The Carlow Intermediate Hurling Championship (known for sponsorship reasons as the JJ Kavanagh Intermediate Hurling Championship and abbreviated to the Carlow IHC) is an annual hurling competition organised by the Carlow County Board of the Gaelic Athletic Association from 1984 for the second tier hurling teams in the county of Carlow in Ireland.

In its current format, the Carlow Intermediate Championship begins with a group stage in mid-summer. The five participating club teams play each other in a round-robin system. The four top-ranking teams proceed to the knockout phase that culminates with the final match at Netwatch Cullen Park. The winner of the Carlow Intermediate Championship qualifies for the subsequent Leinster Club Championship.
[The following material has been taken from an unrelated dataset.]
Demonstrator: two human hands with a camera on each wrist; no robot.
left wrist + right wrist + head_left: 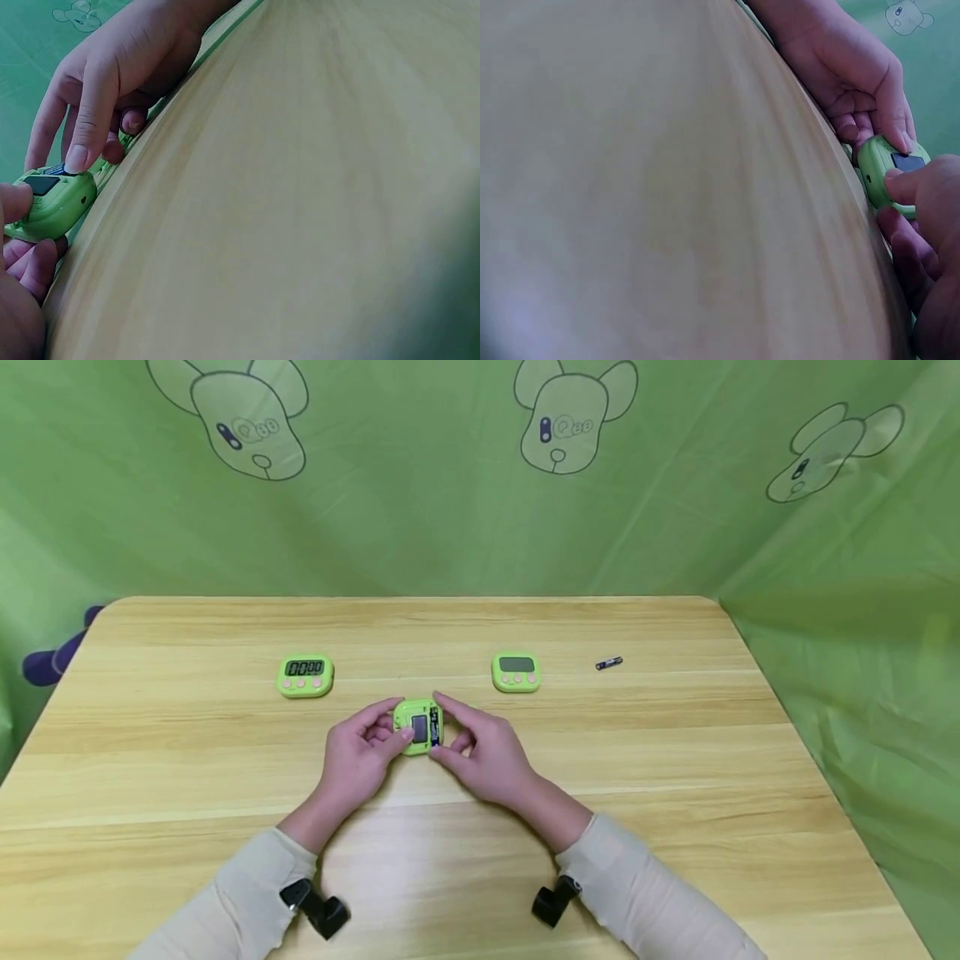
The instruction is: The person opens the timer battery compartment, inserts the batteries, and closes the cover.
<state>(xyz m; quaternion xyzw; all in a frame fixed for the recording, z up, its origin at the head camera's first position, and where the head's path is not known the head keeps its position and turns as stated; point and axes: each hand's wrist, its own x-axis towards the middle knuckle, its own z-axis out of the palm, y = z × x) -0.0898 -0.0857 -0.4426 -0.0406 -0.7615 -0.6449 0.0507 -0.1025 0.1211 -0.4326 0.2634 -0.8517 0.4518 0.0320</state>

The title has been won by 14 different clubs, nine of which have won the title more than once. Naomh Eoin is the most successful team in the tournament's history, having won it nine times. Naomh Bríd are the title holders after defeating Mount Leinster Rangers by 2–17 to 1–12 in the 2025 final.

==Format==

=== Group stage ===
Six clubs start in the group stage. Over the course of the group stage, each team plays once against the others in the group, resulting in each team being guaranteed five group games. Two points are awarded for a win, one for a draw and zero for a loss. The teams are ranked in the group stage table by points gained, then scoring difference and then their head-to-head record. The top four teams qualify for the knockout stage

=== Knockout stage ===
Following the completion of the group stage, the teams from the group are ranked (1-4) in terms of points accumulated and scoring difference. The two top-ranking teams receive byes to separate semi-finals.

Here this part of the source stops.